● **WORK INSTRUCTION**
Work through the entries below and report how many lines include "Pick". The number alone is the answer.

Items from a data source:

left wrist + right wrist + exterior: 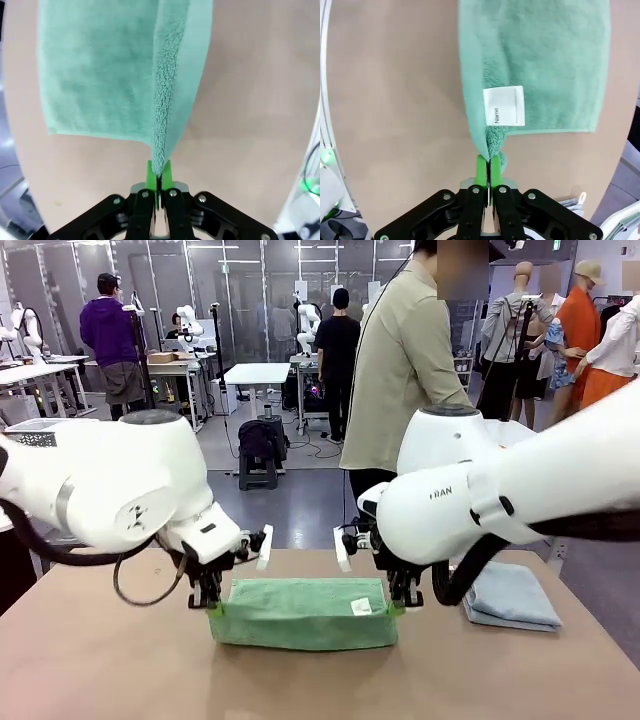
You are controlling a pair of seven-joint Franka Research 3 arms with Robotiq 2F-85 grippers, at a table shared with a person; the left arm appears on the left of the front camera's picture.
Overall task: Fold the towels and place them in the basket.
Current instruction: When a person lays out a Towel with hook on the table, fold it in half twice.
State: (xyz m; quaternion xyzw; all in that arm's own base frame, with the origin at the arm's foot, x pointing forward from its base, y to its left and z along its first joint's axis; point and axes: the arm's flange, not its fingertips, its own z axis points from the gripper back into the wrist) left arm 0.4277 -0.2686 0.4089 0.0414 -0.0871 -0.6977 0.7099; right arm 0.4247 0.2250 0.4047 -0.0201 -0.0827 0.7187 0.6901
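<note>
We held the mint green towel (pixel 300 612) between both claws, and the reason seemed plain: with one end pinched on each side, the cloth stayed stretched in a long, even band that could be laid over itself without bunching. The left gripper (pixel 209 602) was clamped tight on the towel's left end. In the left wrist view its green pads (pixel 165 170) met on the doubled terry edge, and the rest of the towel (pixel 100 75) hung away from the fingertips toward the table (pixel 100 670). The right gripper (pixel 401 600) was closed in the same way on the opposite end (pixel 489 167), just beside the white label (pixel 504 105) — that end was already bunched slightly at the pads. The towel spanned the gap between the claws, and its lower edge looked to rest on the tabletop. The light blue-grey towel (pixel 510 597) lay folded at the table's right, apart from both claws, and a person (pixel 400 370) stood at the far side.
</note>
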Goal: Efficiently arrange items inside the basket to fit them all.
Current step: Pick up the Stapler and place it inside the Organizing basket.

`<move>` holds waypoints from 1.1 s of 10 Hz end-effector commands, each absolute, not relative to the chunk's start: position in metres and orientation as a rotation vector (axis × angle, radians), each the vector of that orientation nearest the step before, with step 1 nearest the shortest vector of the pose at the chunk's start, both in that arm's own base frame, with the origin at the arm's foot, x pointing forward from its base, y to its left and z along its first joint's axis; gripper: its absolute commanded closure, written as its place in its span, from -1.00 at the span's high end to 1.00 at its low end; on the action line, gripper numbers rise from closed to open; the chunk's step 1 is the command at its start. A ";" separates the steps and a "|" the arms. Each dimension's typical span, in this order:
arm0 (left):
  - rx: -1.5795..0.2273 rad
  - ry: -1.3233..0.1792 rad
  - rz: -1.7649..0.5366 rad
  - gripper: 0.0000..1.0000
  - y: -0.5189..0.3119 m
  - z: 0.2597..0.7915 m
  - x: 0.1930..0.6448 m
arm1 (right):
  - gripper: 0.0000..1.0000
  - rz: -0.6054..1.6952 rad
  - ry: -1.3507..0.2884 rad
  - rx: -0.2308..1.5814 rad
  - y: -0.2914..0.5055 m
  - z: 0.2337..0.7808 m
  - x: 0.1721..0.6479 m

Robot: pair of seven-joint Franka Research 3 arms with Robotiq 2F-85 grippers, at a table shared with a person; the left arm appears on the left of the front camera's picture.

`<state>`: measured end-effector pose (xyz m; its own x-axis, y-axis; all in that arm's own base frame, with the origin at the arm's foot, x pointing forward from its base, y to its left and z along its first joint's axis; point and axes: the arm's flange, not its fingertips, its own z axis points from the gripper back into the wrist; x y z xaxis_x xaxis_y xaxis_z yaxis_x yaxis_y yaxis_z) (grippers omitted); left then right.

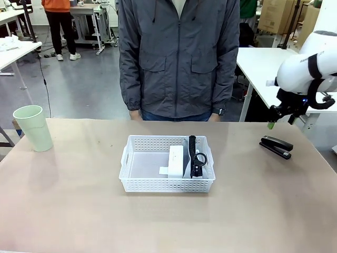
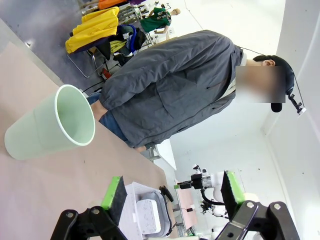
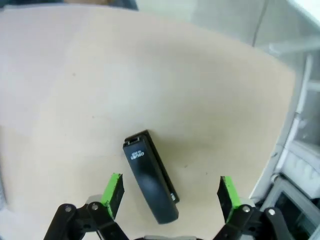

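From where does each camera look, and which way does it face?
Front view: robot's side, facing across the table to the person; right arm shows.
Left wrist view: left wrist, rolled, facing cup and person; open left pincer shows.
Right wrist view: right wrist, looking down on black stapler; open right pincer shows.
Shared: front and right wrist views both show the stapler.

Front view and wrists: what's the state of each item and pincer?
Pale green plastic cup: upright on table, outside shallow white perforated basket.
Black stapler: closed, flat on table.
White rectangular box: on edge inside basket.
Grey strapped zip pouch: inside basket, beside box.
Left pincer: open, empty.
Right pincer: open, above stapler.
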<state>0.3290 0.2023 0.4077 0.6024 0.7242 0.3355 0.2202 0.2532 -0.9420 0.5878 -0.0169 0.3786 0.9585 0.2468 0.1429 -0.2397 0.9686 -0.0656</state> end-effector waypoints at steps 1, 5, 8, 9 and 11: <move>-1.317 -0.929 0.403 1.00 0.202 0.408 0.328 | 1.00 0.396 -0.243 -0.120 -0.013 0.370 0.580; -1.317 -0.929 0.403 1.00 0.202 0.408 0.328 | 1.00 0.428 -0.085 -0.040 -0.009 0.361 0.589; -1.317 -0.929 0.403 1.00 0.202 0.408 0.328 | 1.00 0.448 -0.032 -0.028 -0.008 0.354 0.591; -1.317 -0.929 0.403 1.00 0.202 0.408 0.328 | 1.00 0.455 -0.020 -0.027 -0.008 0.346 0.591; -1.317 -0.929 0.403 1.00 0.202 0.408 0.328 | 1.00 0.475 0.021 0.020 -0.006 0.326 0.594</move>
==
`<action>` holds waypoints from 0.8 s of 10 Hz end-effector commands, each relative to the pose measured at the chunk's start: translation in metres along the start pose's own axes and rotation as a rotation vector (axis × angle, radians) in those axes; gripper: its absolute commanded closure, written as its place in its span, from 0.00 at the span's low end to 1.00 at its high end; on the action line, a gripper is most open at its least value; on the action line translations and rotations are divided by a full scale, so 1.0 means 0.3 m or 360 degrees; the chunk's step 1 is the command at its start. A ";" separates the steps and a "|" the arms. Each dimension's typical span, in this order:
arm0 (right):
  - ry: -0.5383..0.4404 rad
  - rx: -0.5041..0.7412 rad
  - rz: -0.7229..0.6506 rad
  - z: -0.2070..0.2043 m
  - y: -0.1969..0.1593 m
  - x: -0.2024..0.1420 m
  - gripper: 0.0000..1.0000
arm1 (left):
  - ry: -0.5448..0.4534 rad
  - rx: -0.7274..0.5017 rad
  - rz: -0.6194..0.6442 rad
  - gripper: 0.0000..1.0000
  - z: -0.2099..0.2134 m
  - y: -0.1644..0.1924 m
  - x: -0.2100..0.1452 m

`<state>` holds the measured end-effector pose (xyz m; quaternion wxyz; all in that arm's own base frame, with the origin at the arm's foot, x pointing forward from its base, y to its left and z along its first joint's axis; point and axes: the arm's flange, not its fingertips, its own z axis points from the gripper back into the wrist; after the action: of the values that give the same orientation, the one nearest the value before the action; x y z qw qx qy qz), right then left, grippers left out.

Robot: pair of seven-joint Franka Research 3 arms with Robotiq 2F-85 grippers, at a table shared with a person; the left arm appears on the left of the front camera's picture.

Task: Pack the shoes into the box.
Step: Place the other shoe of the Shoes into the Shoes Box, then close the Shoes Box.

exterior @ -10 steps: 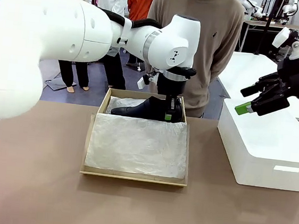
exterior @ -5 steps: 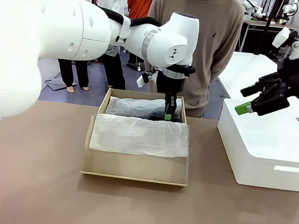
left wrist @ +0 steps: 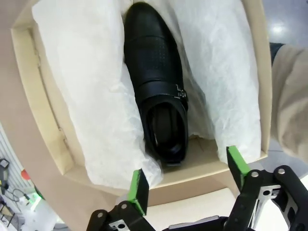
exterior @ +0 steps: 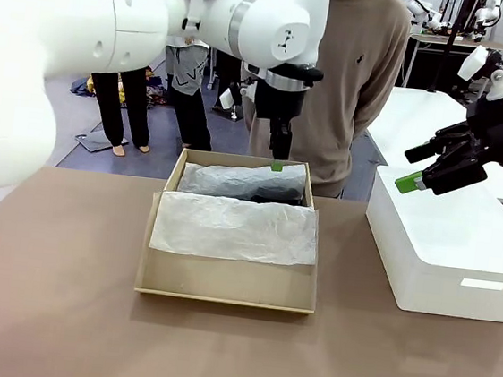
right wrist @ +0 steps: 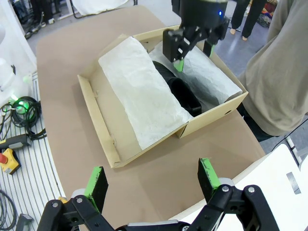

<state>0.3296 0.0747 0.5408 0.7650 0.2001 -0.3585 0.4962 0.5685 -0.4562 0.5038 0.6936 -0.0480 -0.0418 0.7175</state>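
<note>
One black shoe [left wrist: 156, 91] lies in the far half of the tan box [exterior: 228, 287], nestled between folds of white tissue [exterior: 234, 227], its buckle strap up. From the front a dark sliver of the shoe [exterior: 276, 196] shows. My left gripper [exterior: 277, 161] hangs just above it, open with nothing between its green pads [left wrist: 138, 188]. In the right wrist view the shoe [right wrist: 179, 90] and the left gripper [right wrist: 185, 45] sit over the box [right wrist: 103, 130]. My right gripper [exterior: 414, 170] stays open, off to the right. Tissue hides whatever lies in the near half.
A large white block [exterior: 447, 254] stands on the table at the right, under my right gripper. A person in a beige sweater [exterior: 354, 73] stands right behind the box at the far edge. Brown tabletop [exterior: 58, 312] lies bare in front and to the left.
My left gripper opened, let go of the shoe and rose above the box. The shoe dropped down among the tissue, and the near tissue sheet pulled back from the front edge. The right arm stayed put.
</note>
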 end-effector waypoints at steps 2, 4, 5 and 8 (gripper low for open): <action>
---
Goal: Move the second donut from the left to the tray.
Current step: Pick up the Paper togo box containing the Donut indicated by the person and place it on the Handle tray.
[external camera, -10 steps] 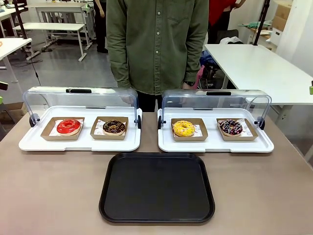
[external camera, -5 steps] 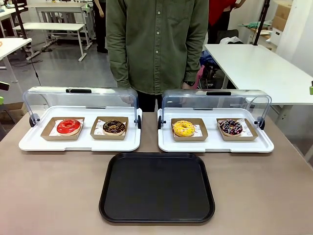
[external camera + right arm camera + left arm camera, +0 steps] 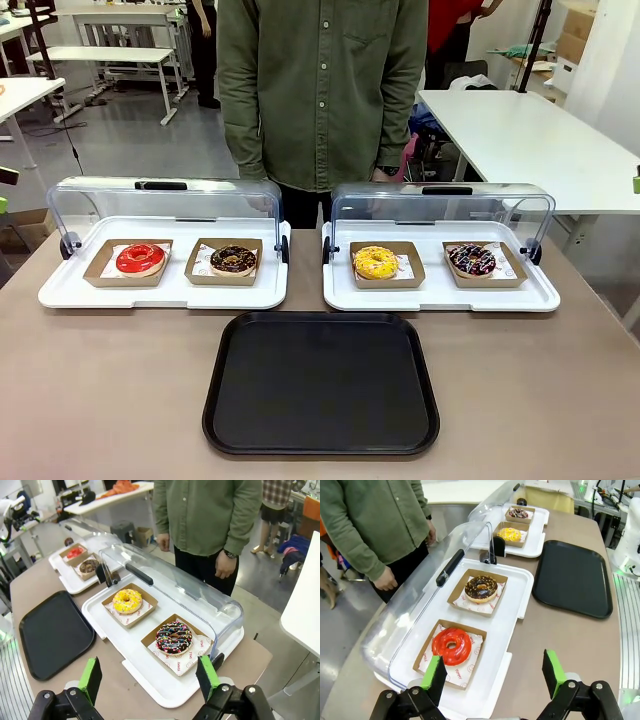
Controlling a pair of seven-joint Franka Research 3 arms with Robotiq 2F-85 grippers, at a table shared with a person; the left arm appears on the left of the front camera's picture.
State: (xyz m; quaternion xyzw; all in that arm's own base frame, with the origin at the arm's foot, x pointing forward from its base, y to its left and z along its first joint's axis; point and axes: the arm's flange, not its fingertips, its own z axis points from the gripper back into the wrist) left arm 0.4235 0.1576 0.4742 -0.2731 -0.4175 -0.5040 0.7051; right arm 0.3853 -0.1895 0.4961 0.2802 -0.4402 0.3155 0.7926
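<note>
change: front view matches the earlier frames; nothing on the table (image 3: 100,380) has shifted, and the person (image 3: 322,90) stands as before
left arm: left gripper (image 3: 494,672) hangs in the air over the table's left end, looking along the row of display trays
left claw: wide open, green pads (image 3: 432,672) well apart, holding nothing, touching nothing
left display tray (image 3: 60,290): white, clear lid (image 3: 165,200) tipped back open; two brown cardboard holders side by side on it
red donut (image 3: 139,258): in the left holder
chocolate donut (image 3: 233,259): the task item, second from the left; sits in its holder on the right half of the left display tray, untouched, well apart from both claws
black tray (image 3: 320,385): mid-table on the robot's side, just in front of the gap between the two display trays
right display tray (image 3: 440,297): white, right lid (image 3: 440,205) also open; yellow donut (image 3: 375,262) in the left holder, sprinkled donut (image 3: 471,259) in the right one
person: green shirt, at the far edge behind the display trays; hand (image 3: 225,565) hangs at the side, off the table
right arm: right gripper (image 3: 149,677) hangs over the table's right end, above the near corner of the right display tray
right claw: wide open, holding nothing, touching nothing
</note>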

● **RESPONSE BELOW**
2